> Your assignment
Copy out only those lines running from the line with "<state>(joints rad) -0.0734" to the end of the listing, keeping each one exactly as it is.

> Supplied material

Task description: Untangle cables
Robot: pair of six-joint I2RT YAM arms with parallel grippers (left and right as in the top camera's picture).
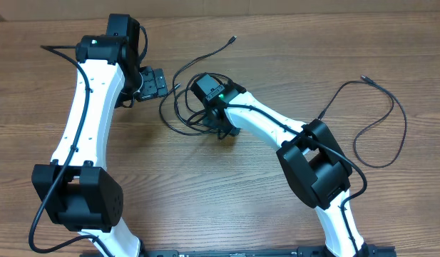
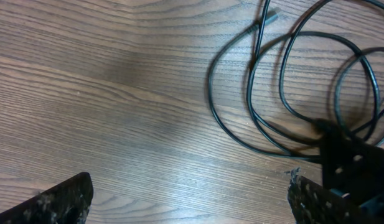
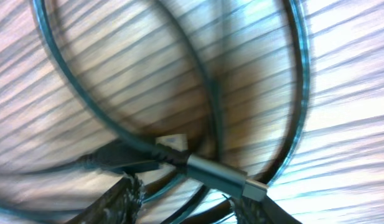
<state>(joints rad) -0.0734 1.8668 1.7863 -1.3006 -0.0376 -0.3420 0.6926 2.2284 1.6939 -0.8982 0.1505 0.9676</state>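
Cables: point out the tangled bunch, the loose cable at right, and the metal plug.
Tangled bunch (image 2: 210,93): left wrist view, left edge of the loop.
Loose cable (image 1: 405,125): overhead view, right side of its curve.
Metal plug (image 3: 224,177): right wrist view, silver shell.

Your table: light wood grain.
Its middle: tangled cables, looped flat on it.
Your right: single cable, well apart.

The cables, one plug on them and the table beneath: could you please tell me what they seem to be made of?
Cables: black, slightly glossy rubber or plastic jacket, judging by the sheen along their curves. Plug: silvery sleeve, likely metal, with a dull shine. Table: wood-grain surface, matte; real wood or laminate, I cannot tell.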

> Exercise answer
<state>(joints rad) -0.0734 1.8668 1.7863 -1.3006 -0.0376 -0.3420 0.6926 2.2284 1.6939 -0.8982 0.1505 0.9676</state>
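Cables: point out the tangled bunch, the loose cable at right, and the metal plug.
Tangled bunch (image 2: 210,93): left wrist view, left edge of the loop.
Loose cable (image 1: 405,125): overhead view, right side of its curve.
Metal plug (image 3: 224,177): right wrist view, silver shell.

Your table: light wood grain.
Its middle: tangled cables, looped flat on it.
Your right: single cable, well apart.

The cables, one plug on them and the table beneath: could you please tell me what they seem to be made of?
Cables: black, slightly glossy rubber or plastic jacket, judging by the sheen along their curves. Plug: silvery sleeve, likely metal, with a dull shine. Table: wood-grain surface, matte; real wood or laminate, I cannot tell.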

As written, the answer is complete.